United Airlines offers pilots a month off as coronavirus prompts flight cuts
United Airlines first new livery Boeing 737-800 sits at a gate after arriving at O’Hare International Airport in Chicago, Illinois, U.S., June 5, 2019.
United Airlines is offering pilots to take a month off at reduced pay, according to a union memo sent on Friday, a measure that follows flight cuts due to the spread of coronavirus.
United on Friday announced service reductions throughout Asia because of the illness, which has sickened more than 83,000 people.
The Chicago-based carrier has more service to Asia than any other U.S. airline. United earlier this week pulled its full-year guidance because of the outbreak and said demand to China collapsed entirely and fell by 75% in the rest of the airline’s Asia network. United also on Friday announced it would postpone its investor day, which was scheduled for next Thursday.
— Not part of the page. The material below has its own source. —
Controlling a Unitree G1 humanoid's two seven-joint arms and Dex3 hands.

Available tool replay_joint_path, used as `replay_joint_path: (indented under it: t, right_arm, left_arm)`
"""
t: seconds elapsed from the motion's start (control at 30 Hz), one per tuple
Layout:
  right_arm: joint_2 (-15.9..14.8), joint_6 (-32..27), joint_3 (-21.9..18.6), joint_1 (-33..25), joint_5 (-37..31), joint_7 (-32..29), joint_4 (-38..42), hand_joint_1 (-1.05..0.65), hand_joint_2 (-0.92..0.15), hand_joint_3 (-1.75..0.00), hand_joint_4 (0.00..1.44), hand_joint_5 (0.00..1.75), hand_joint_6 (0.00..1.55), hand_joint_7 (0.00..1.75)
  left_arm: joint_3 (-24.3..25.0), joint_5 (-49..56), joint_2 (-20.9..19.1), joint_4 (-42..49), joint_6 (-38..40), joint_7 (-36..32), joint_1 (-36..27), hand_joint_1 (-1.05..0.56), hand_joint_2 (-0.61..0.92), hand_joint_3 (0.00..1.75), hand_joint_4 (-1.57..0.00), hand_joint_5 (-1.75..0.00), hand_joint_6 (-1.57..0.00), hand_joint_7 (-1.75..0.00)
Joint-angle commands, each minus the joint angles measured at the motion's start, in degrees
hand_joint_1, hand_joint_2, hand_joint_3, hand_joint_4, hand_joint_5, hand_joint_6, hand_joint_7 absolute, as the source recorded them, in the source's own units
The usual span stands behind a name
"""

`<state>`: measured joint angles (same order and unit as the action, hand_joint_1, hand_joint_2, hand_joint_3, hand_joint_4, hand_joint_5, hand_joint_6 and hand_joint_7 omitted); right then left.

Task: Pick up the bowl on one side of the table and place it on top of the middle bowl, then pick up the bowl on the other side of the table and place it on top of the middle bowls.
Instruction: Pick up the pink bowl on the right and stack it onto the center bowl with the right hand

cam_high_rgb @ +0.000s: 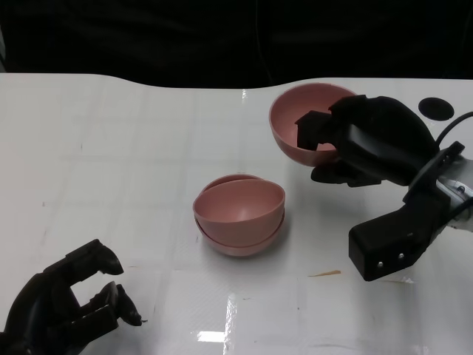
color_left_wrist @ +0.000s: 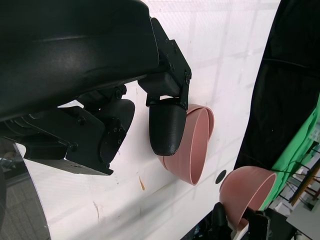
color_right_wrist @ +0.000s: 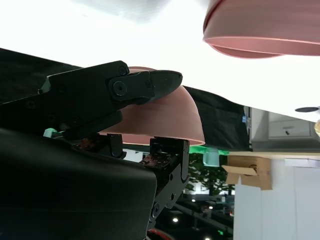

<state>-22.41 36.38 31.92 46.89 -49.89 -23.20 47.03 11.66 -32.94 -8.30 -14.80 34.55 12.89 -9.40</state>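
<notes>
Counting three pink bowls in all: two nesting as a stack, the upper bowl (cam_high_rgb: 244, 201) tilting inside the lower bowl (cam_high_rgb: 238, 242), and a third bowl (cam_high_rgb: 299, 122) sitting beyond and to the right of that stack. Counting two robot hands: the right robot hand (cam_high_rgb: 366, 140) gripping the third bowl, the left robot hand (cam_high_rgb: 70, 303) lying near-left of the stack. Showing one white desk (cam_high_rgb: 111, 163) beneath.

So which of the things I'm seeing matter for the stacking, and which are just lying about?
Part of the job:
- pink bowl gripped by the right hand
- stacked pink bowls at the table's middle, one already nested in the other
- left hand, holding nothing

Just there:
- black round spot on the white table
- small brown scrap
</notes>
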Motion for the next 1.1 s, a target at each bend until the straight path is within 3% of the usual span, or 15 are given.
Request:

United is now offering some widebody pilots a month off in April at the pay rate for 50 hours a month, lower than the roughly 80 hours pilots normally work, wrote Todd Insler, a United captain and chairman of the United branch of the Air Line Pilots Association, in a note to union members.
“The reductions in block hours has resulted in lower line values and fewer flying opportunities in some fleets,” he said. “We are preparing for the possibility of further reductions to our schedules as the virus spreads.
United did not immediately respond to a request for comment.
The virus is threatening to end a boom in air travel that helped propel U.S. airlines to a decade of profitability. Airline stocks fell more sharply than the broader market as corporations pulled back on business travel raising concerns about a broader slowdown in demand.
“As of now, there has been no impact on our negotiating strategy or timeline,” Insler told pilots in his note. “During negotiations both sides always keep economic cycles and external events in mind. Our goal remains ensuring we have a robust contract that protects our pilots throughout their careers in all economic cycles.”